> **Problem description**: Below are the records; give again exactly the line with "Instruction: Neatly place", the line with "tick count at", and each line that lies between them, and nothing besides.

> **Dataset records**:
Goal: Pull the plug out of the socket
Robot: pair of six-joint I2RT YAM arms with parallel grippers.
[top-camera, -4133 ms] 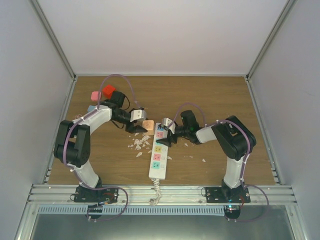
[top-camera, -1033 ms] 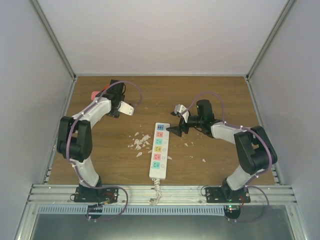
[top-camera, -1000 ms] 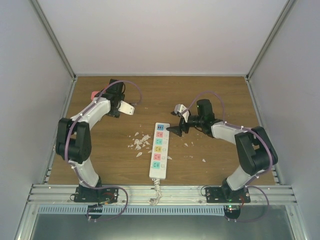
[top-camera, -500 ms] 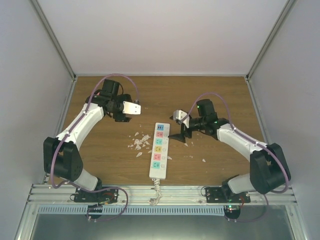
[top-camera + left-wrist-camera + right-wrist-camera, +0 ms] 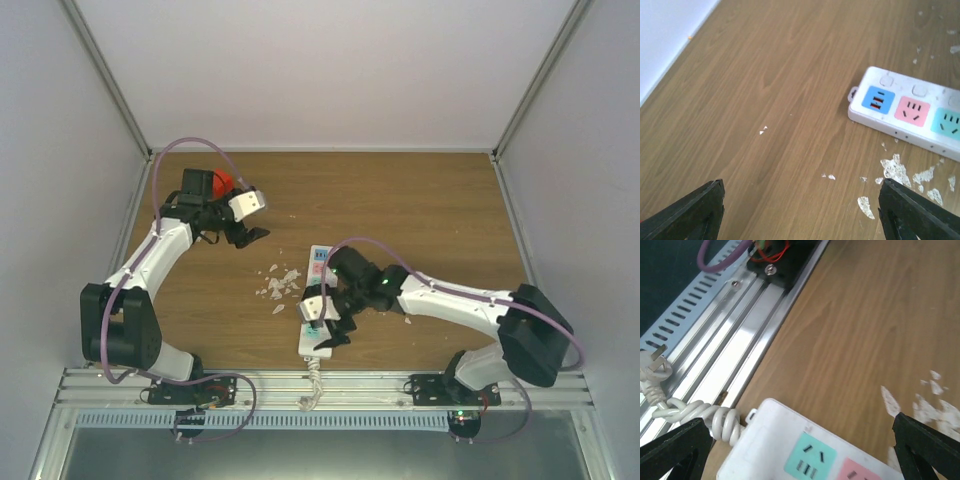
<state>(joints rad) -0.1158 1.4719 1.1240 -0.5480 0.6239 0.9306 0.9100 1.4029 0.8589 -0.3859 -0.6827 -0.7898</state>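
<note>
The socket [image 5: 316, 272] is a long white strip with pastel outlet panels in the middle of the table. My right gripper [image 5: 333, 325] hovers open over its near end. The right wrist view shows a teal outlet [image 5: 812, 460], the twisted white cord [image 5: 695, 412] and the cord's own plug [image 5: 652, 365] lying on the rail. My right gripper [image 5: 800, 450] holds nothing. My left gripper [image 5: 248, 236] is open and empty at the far left. Its view shows the strip's far end [image 5: 910, 112] ahead of the gripper [image 5: 802, 215]. The outlets that show are empty; no plug shows in them.
A red block [image 5: 222, 183] sits behind the left arm at the far left. White flakes [image 5: 280, 285] lie left of the strip; they also show in the left wrist view [image 5: 897, 167]. The metal rail [image 5: 740, 340] runs along the near table edge.
My right gripper has swung from the strip's far end down to its near end. My left gripper has come out of the far left corner and turned toward the strip.
</note>
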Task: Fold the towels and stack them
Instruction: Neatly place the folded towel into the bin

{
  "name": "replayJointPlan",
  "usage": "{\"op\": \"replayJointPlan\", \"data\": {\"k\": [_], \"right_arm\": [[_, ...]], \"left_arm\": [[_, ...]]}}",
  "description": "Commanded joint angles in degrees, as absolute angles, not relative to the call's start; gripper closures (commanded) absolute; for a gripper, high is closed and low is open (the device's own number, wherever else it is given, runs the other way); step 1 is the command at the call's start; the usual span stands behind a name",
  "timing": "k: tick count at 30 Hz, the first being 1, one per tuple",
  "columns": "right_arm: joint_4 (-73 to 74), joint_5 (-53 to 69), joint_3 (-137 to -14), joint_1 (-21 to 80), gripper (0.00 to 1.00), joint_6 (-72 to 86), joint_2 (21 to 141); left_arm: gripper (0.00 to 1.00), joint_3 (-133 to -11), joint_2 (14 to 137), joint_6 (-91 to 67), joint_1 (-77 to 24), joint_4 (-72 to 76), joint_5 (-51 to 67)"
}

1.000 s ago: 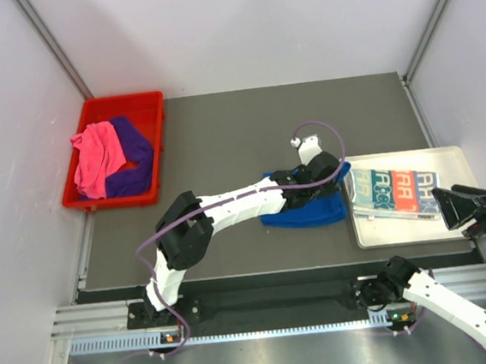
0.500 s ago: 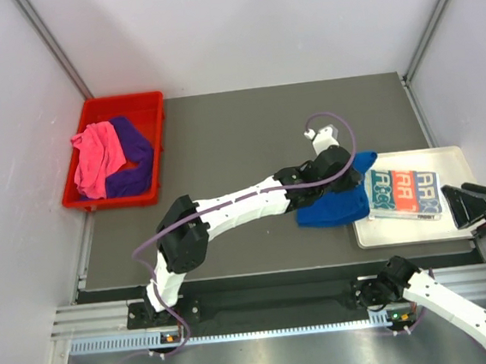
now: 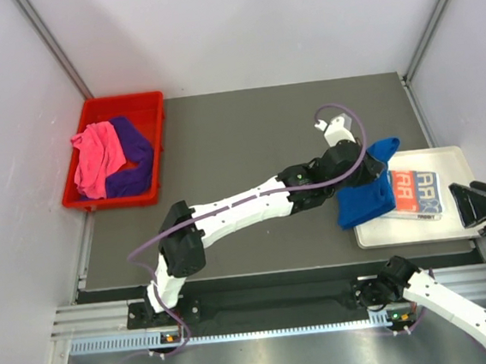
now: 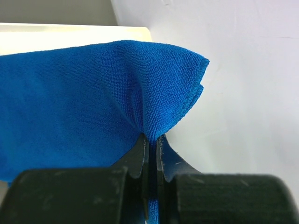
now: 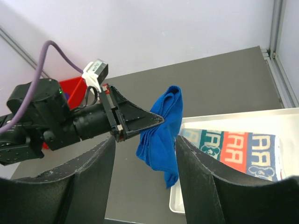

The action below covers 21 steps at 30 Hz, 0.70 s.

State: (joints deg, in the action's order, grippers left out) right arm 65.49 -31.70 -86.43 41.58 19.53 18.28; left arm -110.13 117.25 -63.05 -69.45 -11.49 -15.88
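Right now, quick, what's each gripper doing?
Left gripper: shut on the plain royal blue cloth towel, lifted clear.
Right gripper: jaws open, holding nothing.

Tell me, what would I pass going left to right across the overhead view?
Pink towel → purple towel, both in the red bin → royal blue towel → lettered towel on white tray → right gripper.

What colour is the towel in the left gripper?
Plain royal blue towel, clearest in the left wrist view.
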Motion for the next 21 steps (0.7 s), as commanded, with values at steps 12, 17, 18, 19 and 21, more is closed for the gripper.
{"op": "replayJointPlan", "data": {"k": [12,17,18,19,21], "right_arm": [[64.95,-32.78,-88.33,42.28,0.46,18.28,20.65],[65.13,-32.78,-88.51,42.28,0.46,18.28,20.48],[65.13,-32.87,-88.51,42.36,0.46,18.28,20.57],[65.13,-32.87,-88.59,42.28,0.46,18.28,20.57],[65.21,-32.70,-88.59,42.19,0.47,18.37,20.65]], "left_arm": [[1.00,-117.95,114.35,-59.42,-71.54,-9.75,-20.48],[1.00,-120.06,115.13,-58.54,-71.63,-10.46,-20.22],[1.00,-120.58,115.40,-58.54,-71.63,-10.46,-20.04],[1.00,-120.93,115.57,-58.54,-71.63,-10.72,-19.95],[1.00,-121.46,116.36,-58.45,-71.63,-10.20,-19.08]]}}
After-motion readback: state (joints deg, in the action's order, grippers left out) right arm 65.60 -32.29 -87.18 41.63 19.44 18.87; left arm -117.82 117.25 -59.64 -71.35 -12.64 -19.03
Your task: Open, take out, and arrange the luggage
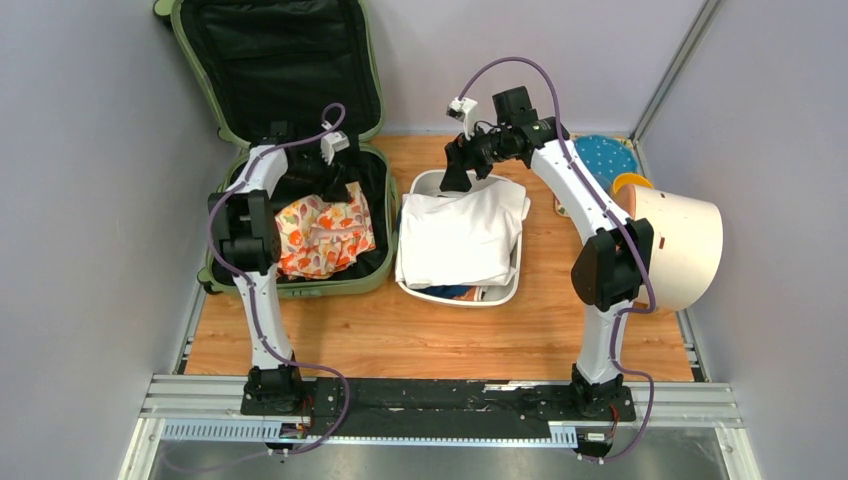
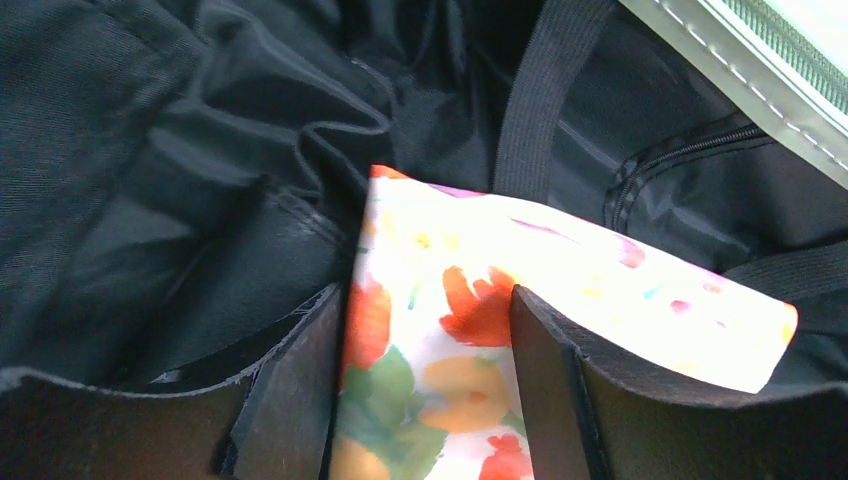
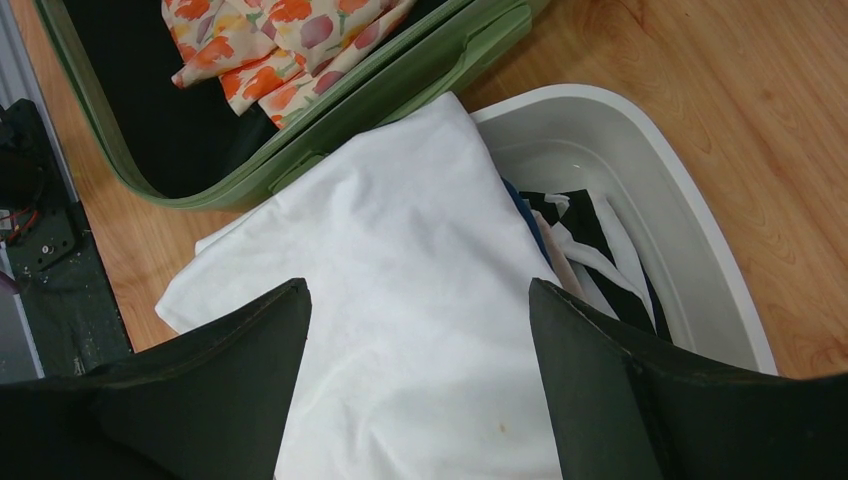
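The large sage-green hard-shell suitcase (image 1: 340, 287) lay open at the far left of the light wooden table (image 1: 440, 340). Its base rested flat and its black-lined lid (image 1: 285, 60) stood up against the back wall, hinged along the far edge. A small wheel (image 1: 207, 285) showed at the base's near-left corner, so the wheeled end faced the left wall. The long axis appeared to run left to right across the table, with the opening facing up and towards the arms.

Inside the base sat a crumpled floral cloth in orange, white and green (image 1: 322, 235). The left gripper (image 2: 425, 292) hung low over it in the far part of the base. Its fingers were apart, one on each side of a fold of that cloth, with black lining and a black strap (image 2: 545, 90) behind. I could not tell whether the pads touched the cloth.

Just beside the suitcase's right wall stood a white rectangular plastic tub (image 1: 512, 280) with a folded white cloth (image 1: 460, 235) draped over it. A black-and-white striped garment (image 3: 590, 215) lay beneath the white cloth. The right gripper (image 3: 418, 285) hovered above the far end of the tub, its fingers spread wide and holding nothing.

A cream cylinder with an orange end (image 1: 685, 245) lay at the table's right edge
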`<action>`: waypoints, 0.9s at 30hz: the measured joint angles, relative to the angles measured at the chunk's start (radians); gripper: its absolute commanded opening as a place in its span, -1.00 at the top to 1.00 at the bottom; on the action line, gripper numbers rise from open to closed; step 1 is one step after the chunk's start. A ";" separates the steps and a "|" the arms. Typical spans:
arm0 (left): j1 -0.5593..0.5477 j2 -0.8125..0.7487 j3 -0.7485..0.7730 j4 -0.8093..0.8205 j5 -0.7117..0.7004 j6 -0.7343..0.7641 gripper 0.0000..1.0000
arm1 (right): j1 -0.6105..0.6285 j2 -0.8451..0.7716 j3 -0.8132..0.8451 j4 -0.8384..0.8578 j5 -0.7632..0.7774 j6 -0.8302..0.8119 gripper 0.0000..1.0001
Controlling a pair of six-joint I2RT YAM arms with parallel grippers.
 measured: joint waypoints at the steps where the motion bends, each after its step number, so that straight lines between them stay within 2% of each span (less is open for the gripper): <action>1: -0.004 0.004 -0.004 -0.009 0.001 0.002 -0.26 | 0.000 0.000 0.000 0.000 0.001 0.000 -0.67; 2: -0.008 0.005 -0.012 -0.014 0.001 0.005 -0.18 | 0.000 0.000 0.000 0.000 0.002 0.000 -0.67; 3: -0.013 0.005 -0.019 -0.020 0.000 0.009 0.02 | 0.000 0.000 0.000 0.000 0.002 0.000 -0.67; 5: -0.024 0.005 -0.026 -0.032 -0.002 0.026 0.25 | 0.000 0.000 0.000 0.000 0.002 0.000 -0.67; 6: -0.030 0.006 -0.027 -0.035 -0.004 0.037 0.49 | 0.000 0.000 0.000 0.000 0.003 0.000 -0.67; 8: -0.039 0.005 -0.029 -0.037 -0.002 0.061 0.72 | 0.000 0.000 0.000 0.000 0.003 0.000 -0.68; 9: -0.043 0.003 -0.035 -0.034 -0.002 0.069 0.94 | 0.000 0.000 0.000 0.000 0.003 0.000 -0.68; 10: -0.046 -0.001 -0.047 -0.029 -0.002 0.076 1.00 | 0.000 0.000 0.000 0.000 0.003 0.000 -0.69; 13: -0.050 -0.073 -0.164 0.029 -0.008 0.091 1.00 | 0.000 0.000 0.000 0.002 -0.003 0.002 -0.71; 17: -0.050 -0.295 -0.401 0.138 -0.024 0.128 1.00 | 0.001 -0.001 -0.016 0.069 -0.033 0.042 -0.84; 18: -0.048 -0.369 -0.468 0.173 -0.028 0.143 1.00 | 0.003 -0.002 -0.034 0.118 -0.045 0.066 -0.91; 22: -0.052 -0.676 -0.683 0.261 -0.009 0.229 1.00 | 0.024 -0.002 -0.152 0.350 -0.090 0.172 -0.93; 27: -0.071 -0.914 -0.871 0.352 0.032 0.323 1.00 | 0.100 0.006 -0.250 0.618 -0.147 0.242 -0.95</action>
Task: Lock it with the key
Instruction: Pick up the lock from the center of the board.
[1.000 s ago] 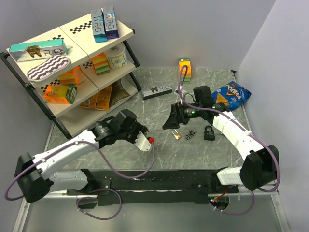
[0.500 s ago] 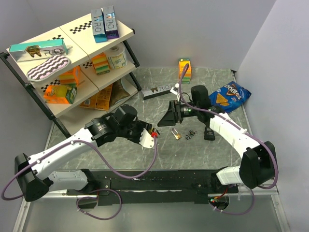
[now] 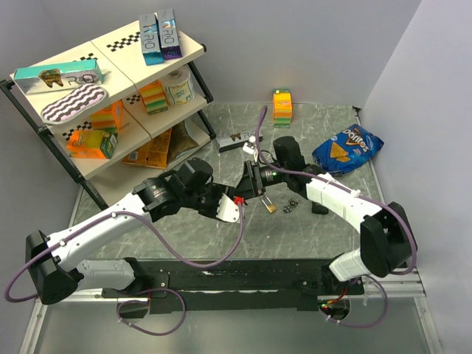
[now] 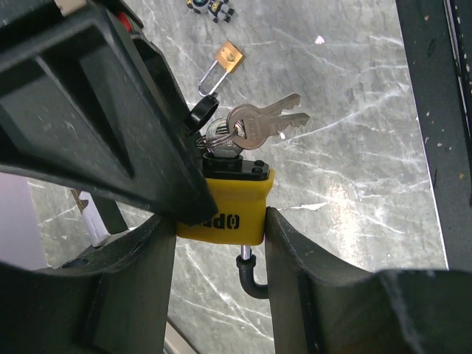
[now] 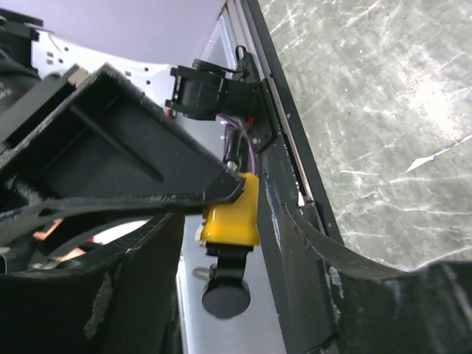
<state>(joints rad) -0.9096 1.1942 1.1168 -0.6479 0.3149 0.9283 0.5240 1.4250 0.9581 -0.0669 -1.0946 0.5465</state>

> **Output**:
Instruction: Neatly place the folded towel into the bin

{
  "name": "replayJointPlan",
  "usage": "{\"op\": \"replayJointPlan\", \"data\": {\"k\": [_], \"right_arm\": [[_, ...]], \"left_arm\": [[_, ...]]}}",
  "description": "Commanded joint angles in degrees, as absolute angles, not relative to the call's start; gripper closures (commanded) absolute; for a gripper, high is closed and low is open (the device's own number, wherever else it is given, runs the other way); step 1 is the command at the call's start; the usual span stands behind a name",
  "timing": "k: tick count at 30 Hz, the first being 1, one per tuple",

What was requested is fully covered by this answer.